What remains unresolved is the place of ‘psychological blow automatism’ or ‘dissociative automatism,’4,13–15 a matter on which there are important differences across international jurisdictions. Such verdicts are rare in England and Wales, with very occasional exceptions. For example, in the case of R. versus T, 1990 (Crim LR 256), T had been raped 3 days before participating in an armed robbery: the Crown Court ruled that the defence of non-insane automatism was available as a consequence of a dissociative state and PTSD, although the jury rejected this defence and convicted her. In the case of R. versus Roach, 2001 (EWCA Crim 3217), the Court of Appeal ruled that ‘automatism of psychogenic type’, secondary to personality disorder and the combination of alcohol and medications, should have been put to the jury. Such cases appear to be more common in Australia, where evidence of dissociation has led to ‘some questionable acquittals’. 14 The Canadian Supreme Court ruled that claims of ‘psychological blow automatism’ required ‘an extremely shocking trigger … to establish that a normal person might have reacted to the trigger by entering an automatistic state …’. Nevertheless, commonplace issues such as ‘a traumatic marriage breakdown’ have been accepted as ‘sane automatism’ in Australia and ‘insane automatism’ in Canada. 14
Bourget et al. 3 Yeo 4 and McSherry 14 have all argued that a lack of volition/control, rather than the level of consciousness, is the critical factor in determining ‘automatism’, with McSherry 14 positing a continuum across volitional, dissociative and automatic behaviours. But there is, surely, a qualitative difference between those disorders in which voluntary action is ‘wholly’ disrupted by a disturbance of consciousness (e.g. post-epileptic confusion, parasomnias, hypoglycaemia) and those in which volition is merely compromised in the absence of any disturbance of consciousness (sudden shock, PTSD, traumatic marital breakdown)?

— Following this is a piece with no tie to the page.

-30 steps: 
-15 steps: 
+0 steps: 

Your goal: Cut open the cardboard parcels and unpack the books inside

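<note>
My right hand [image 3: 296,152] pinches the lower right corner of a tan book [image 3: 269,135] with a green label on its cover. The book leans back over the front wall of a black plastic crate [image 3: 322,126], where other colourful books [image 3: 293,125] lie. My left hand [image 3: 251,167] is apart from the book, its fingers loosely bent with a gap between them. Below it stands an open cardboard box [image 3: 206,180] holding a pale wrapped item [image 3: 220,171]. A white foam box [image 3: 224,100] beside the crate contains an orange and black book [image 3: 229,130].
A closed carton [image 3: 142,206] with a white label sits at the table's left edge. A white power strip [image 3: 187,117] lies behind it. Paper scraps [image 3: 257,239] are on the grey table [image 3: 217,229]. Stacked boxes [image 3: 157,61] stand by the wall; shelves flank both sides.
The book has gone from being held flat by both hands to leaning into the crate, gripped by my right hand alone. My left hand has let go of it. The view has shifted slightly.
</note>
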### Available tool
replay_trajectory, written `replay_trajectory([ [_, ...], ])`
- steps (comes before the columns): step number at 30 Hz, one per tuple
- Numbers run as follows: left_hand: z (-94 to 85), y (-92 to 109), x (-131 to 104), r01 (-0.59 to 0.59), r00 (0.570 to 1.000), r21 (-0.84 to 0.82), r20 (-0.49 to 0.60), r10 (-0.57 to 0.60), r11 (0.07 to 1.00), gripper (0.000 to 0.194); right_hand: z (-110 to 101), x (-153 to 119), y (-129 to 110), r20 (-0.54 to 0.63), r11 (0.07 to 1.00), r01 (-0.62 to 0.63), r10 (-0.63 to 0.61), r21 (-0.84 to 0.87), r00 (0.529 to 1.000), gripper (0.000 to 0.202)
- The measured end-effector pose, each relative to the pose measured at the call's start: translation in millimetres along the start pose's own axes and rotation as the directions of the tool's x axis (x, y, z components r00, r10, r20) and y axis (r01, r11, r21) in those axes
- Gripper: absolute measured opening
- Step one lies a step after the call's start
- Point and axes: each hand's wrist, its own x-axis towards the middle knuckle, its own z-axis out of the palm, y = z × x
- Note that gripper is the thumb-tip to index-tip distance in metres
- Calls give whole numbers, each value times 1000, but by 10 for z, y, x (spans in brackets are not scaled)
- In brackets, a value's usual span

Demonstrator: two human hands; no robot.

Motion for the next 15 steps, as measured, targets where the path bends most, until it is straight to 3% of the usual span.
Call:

Some of the inconsistencies which have arisen, both within and between different jurisdictions, result from the failure to make this important distinction. The concept of medical ‘automatism’ should be reserved for those cases in which volition is disrupted as a direct result of a disturbance of conscious awareness (in conditions such as epilepsy, parasomnias, hyper- or hypoglycaemia, head injury; compare 5 ). Problems arise because, in many jurisdictions, the notion of ‘diminished responsibility/competency’ is limited to homicide cases. If ‘diminished responsibility’ were to apply to other offences, the temptation to broaden the concept of ‘automatism’ to include psychological shock or ‘blow’ would no longer exist.
Conclusion
This raises the question of whether the proposed Law Commission reforms in England and Wales potentially resolve this issue, or throw out the baby with the bathwater. While good arguments can be made for a separate mental disorder defence, the door is now potentially open for a ‘recognised medical condition’, such as ‘adjustment disorder’ or ‘acute stress reaction’, to be treated in the same way as epilepsy, parasomnia, or hypoglycaemia, which will give rise to endless arguments about whether capacity was ‘wholly lacking’ or merely ‘substantially impaired’. The real problem is with the conglomerate term ‘recognised medical condition’, which avoids any attempt to distinguish between (i) those neurological conditions in which volition is traduced by a disturbance of consciousness and (ii) those psychiatric disorders in which volition is merely compromised in the absence of any disruption of conscious awareness. While giving the impression of deftly bypassing this issue, the proposed reforms may, in fact, compound the difficulties that courts will face.
Footnotes
The author declared no potential conflicts of interest with respect to the research, authorship, and/or publication of this article.
Funding: The author received no financial support for the research, authorship, and/or publication of this article.